▶ [WHAT YOU WILL DO]:
What is the number of lines in the entries that contain the word "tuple"? Answer with that figure alone.

▶ [RECORD EXCERPTS]:

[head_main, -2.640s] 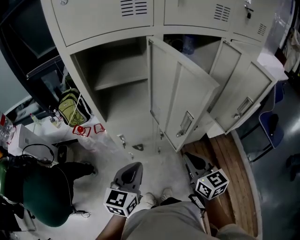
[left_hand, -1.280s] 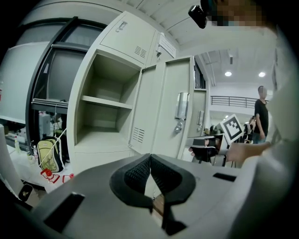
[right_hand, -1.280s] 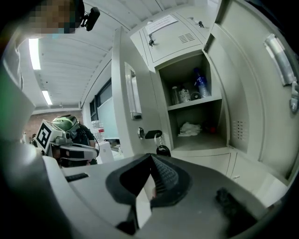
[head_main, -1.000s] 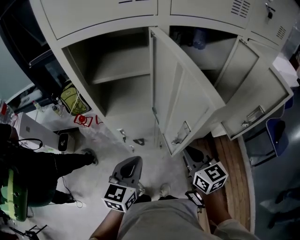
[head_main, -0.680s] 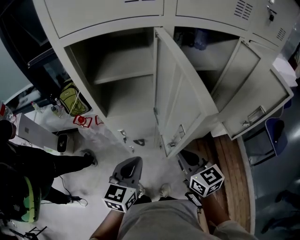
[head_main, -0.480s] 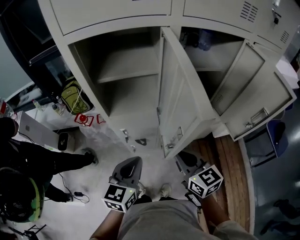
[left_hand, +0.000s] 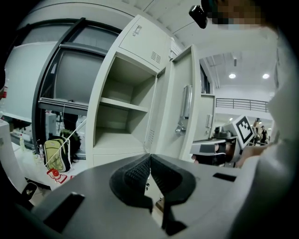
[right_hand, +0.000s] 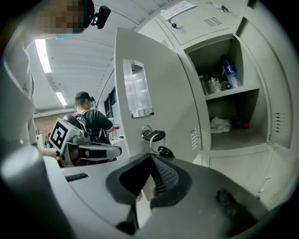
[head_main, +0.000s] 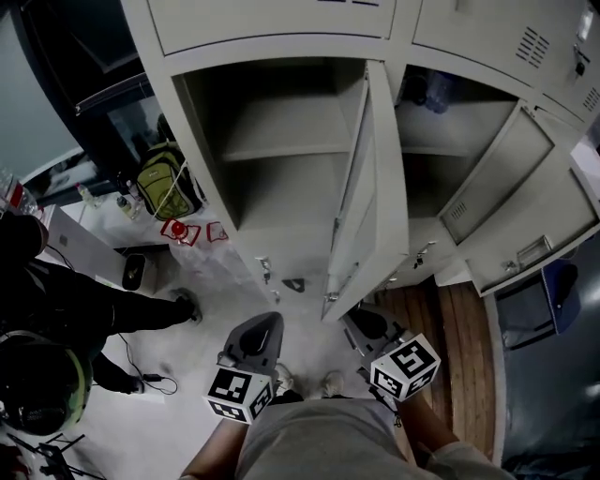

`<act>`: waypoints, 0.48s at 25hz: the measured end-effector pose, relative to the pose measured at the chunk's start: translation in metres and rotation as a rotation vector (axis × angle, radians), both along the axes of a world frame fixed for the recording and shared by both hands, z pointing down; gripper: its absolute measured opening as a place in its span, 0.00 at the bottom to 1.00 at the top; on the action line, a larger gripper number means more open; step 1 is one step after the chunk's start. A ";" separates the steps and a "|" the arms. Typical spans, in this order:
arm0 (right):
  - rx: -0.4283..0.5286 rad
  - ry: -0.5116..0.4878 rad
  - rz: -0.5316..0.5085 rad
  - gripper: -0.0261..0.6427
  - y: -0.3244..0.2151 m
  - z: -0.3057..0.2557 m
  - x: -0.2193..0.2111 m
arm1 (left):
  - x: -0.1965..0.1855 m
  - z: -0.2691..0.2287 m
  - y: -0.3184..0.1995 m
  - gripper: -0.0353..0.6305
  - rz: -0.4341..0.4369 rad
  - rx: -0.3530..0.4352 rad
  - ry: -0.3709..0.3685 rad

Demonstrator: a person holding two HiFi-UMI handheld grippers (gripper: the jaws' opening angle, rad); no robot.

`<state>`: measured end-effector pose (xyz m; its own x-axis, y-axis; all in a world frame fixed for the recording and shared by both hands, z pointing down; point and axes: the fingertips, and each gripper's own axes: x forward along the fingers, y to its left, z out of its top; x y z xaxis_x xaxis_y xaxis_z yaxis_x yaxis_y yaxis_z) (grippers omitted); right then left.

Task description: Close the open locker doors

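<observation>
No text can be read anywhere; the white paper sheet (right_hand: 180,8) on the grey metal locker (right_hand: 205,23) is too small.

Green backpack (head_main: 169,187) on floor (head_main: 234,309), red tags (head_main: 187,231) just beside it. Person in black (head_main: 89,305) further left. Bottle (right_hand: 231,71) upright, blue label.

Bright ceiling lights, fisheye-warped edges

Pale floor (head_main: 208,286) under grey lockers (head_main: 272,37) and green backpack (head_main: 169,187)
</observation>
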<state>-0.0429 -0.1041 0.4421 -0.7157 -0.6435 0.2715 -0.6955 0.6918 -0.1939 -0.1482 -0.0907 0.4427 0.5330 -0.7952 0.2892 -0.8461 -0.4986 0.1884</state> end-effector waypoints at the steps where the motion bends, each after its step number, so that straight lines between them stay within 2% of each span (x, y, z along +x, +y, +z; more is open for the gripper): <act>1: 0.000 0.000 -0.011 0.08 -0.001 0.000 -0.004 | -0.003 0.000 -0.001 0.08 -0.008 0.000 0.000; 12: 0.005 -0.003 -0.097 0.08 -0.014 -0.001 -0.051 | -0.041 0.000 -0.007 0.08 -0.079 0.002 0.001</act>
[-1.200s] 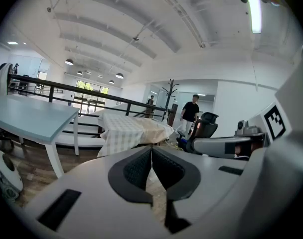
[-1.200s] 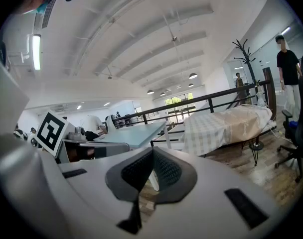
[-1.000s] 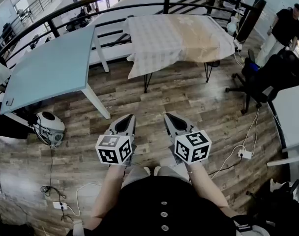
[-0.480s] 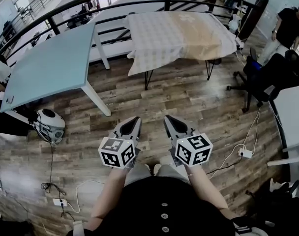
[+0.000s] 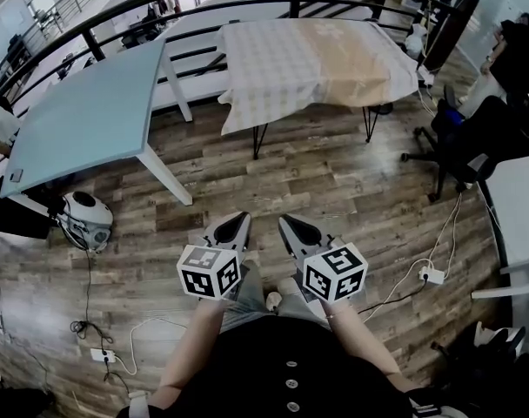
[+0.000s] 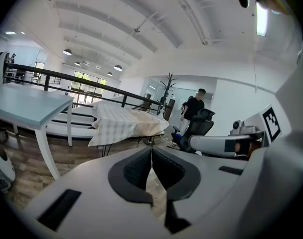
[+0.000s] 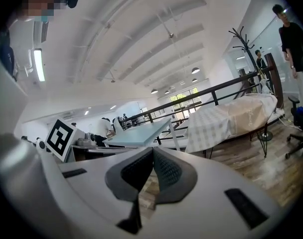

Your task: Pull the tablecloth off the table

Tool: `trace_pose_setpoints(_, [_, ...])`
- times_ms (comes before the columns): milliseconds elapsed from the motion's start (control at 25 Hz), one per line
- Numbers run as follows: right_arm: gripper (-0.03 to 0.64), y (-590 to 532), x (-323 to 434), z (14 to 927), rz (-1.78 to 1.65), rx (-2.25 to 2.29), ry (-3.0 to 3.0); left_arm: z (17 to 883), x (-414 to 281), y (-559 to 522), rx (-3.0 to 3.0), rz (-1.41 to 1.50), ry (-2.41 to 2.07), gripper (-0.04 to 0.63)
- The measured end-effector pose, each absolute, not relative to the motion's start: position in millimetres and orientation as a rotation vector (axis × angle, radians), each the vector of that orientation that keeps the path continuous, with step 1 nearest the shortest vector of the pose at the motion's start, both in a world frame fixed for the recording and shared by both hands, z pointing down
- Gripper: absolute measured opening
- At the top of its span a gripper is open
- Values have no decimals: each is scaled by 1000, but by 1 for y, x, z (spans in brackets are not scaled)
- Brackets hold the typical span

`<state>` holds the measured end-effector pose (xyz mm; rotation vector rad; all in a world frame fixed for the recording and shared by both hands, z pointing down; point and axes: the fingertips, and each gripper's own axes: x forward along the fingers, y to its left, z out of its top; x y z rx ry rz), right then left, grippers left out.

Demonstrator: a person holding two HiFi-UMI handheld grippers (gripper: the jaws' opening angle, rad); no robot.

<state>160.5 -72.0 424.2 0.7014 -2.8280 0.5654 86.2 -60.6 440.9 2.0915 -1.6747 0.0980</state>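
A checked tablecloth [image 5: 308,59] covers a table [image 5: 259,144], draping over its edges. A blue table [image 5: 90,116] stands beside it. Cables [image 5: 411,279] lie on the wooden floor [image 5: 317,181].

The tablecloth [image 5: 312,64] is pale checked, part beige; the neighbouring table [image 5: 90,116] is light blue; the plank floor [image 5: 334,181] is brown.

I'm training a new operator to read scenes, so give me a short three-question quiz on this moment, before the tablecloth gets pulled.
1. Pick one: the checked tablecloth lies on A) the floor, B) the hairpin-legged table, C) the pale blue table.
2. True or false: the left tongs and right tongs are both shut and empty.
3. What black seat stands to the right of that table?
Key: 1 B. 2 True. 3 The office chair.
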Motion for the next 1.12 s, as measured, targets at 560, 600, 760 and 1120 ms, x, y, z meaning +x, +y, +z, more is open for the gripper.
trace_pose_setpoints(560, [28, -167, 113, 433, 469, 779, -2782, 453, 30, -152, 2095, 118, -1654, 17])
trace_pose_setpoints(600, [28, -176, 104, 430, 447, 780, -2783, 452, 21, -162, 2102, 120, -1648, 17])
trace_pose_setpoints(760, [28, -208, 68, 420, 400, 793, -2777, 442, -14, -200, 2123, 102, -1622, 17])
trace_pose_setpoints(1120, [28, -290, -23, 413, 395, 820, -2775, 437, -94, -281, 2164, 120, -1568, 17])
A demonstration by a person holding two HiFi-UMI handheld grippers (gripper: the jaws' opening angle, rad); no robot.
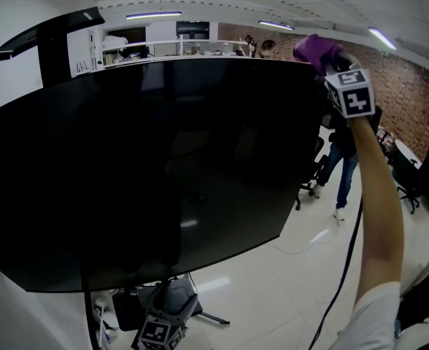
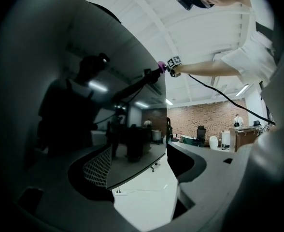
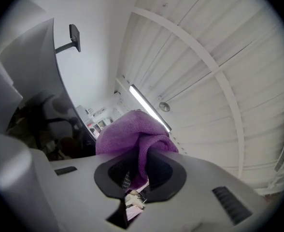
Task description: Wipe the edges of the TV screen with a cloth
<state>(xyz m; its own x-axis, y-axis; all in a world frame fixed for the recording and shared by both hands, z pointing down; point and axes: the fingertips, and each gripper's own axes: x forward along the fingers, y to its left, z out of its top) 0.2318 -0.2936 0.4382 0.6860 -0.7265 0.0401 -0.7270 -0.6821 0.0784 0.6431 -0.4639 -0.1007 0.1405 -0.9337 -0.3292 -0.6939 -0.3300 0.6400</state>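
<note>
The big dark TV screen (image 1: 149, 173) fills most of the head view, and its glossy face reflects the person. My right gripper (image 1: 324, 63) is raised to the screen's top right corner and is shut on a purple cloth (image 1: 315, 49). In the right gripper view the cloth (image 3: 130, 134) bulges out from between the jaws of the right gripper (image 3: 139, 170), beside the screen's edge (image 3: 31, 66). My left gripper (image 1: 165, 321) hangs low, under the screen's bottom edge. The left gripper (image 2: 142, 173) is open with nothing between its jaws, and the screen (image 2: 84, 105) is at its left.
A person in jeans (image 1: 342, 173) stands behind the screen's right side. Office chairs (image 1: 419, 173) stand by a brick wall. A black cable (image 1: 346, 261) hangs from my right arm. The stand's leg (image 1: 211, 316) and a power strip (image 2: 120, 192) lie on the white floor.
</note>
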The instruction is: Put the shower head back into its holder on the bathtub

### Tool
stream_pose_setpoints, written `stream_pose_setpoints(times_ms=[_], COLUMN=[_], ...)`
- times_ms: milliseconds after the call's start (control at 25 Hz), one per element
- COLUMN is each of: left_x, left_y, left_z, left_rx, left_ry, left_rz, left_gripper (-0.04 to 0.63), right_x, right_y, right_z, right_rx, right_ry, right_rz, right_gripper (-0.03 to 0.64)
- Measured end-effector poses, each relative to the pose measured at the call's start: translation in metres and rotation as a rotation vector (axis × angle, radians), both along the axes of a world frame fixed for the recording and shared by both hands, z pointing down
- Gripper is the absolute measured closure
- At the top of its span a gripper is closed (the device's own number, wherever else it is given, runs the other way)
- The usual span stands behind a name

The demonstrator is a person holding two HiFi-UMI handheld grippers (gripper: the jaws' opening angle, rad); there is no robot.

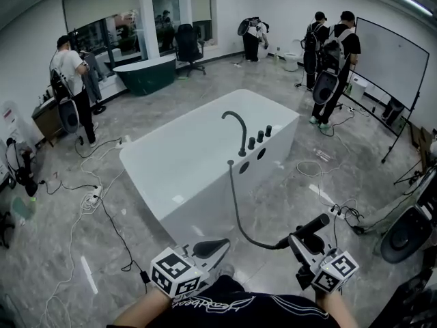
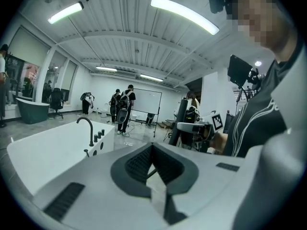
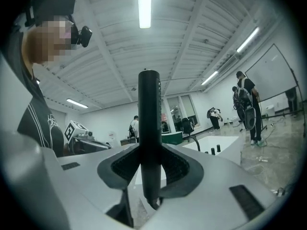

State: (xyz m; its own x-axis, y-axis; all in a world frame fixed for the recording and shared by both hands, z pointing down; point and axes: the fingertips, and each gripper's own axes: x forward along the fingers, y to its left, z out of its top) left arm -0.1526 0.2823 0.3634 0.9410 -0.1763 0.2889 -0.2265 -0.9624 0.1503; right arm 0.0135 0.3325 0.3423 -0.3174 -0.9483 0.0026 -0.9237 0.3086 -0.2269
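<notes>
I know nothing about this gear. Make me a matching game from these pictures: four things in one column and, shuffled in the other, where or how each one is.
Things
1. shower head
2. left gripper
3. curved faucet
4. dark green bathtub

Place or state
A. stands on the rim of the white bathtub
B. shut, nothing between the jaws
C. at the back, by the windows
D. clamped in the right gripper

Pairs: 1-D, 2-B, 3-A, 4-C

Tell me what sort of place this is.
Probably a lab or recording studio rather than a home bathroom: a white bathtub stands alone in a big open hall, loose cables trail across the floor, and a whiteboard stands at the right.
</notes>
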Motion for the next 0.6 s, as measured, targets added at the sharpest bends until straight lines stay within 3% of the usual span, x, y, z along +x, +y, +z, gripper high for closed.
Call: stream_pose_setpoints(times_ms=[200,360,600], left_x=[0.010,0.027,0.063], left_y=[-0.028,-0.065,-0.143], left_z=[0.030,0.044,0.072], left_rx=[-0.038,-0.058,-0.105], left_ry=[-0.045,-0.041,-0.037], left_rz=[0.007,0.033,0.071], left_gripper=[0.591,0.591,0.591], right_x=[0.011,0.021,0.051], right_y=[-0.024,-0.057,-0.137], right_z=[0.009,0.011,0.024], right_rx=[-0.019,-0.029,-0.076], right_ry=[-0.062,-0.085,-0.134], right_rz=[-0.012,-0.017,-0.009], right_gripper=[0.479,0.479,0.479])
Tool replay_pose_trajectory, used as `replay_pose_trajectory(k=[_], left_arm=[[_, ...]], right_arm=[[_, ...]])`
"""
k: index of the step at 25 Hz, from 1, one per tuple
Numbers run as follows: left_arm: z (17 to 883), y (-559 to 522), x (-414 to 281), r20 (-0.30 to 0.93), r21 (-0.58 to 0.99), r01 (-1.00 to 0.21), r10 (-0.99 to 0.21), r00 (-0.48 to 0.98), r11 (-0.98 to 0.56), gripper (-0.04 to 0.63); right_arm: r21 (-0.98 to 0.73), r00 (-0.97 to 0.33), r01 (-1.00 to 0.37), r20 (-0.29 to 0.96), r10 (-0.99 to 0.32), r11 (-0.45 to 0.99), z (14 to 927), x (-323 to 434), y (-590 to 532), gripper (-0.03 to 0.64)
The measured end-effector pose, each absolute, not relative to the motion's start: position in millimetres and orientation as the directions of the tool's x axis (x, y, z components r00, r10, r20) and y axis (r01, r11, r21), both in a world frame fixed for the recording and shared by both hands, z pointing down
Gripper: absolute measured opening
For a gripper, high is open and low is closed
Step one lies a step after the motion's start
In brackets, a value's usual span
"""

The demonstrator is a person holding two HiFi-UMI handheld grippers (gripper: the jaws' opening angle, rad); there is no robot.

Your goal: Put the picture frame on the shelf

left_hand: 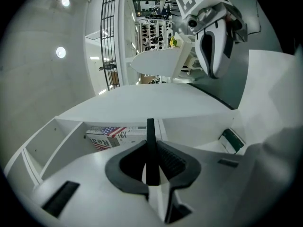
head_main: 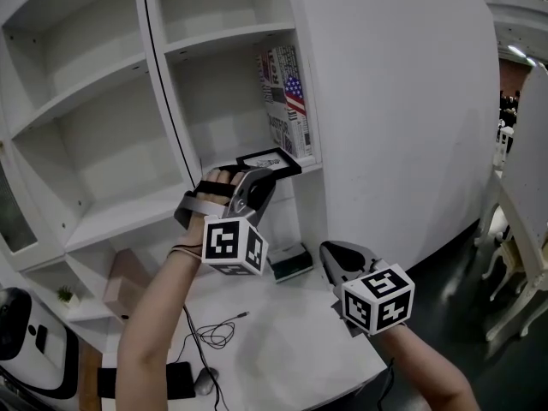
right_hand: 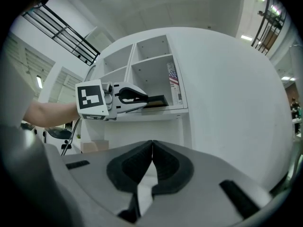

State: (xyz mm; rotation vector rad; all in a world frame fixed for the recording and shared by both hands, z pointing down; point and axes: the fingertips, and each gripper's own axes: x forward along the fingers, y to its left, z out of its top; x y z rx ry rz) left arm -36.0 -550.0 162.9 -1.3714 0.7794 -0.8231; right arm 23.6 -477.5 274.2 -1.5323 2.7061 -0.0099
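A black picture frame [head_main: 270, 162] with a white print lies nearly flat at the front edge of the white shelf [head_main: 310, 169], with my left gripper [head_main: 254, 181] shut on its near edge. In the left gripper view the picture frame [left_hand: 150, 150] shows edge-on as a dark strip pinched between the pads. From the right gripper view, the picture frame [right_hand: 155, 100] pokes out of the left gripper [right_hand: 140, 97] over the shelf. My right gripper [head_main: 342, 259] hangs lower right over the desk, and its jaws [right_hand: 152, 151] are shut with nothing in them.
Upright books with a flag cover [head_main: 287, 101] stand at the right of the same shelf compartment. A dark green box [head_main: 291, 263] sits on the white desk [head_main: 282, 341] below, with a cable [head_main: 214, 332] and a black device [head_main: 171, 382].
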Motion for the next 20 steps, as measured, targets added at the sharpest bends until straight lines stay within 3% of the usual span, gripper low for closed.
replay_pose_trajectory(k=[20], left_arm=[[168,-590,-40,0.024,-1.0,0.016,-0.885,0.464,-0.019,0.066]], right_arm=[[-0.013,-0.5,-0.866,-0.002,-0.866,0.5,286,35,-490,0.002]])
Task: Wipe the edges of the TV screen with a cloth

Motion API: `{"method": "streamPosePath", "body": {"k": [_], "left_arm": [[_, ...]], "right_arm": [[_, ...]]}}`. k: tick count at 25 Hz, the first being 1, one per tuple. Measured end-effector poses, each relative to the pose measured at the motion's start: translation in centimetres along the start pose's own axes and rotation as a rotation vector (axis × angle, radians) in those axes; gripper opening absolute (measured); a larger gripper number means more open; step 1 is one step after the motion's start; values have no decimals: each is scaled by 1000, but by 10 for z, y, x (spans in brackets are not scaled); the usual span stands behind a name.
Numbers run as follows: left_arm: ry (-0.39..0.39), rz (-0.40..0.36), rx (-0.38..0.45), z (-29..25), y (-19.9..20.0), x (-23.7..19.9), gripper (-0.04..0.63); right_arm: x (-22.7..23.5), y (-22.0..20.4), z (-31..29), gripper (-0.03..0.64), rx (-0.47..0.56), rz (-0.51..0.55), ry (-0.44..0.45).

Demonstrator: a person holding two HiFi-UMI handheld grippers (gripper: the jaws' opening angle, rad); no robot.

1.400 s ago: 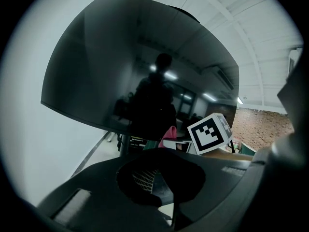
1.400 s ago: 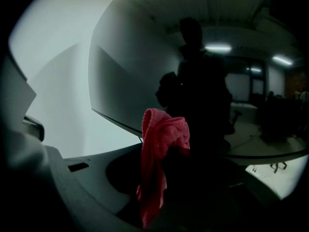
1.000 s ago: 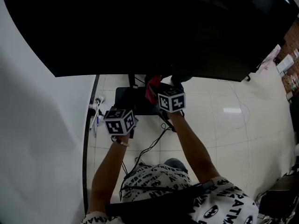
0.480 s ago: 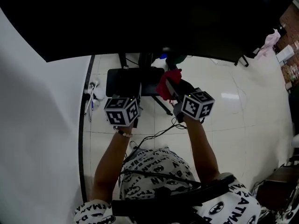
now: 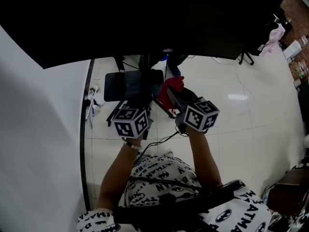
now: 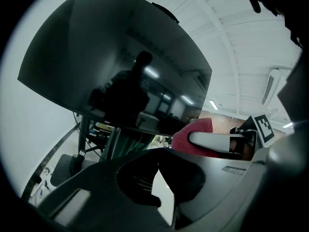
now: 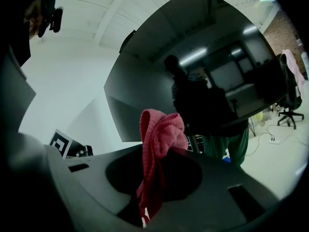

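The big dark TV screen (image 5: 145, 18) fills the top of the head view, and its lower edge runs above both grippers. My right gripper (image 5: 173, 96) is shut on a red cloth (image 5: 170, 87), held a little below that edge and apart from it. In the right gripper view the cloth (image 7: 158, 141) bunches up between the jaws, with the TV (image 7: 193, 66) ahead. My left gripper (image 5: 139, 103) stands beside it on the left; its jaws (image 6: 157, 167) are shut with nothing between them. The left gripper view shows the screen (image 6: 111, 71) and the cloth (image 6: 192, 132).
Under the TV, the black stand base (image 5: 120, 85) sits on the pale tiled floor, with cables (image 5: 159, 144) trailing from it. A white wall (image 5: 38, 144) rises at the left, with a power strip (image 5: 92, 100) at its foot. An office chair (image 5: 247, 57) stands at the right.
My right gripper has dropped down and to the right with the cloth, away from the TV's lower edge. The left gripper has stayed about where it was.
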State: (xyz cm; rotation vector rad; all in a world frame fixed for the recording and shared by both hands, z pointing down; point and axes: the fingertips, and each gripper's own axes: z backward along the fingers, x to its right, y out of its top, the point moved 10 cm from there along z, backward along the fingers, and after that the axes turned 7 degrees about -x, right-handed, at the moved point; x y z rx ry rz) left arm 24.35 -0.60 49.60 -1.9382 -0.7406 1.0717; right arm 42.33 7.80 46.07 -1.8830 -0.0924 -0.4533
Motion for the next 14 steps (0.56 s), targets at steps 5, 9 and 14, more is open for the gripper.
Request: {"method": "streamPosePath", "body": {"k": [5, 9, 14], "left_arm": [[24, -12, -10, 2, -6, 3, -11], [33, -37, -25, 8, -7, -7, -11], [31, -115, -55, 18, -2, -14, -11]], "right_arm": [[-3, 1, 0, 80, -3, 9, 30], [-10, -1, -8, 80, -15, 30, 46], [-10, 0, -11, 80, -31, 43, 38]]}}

▶ [OUTPUT BELOW]:
2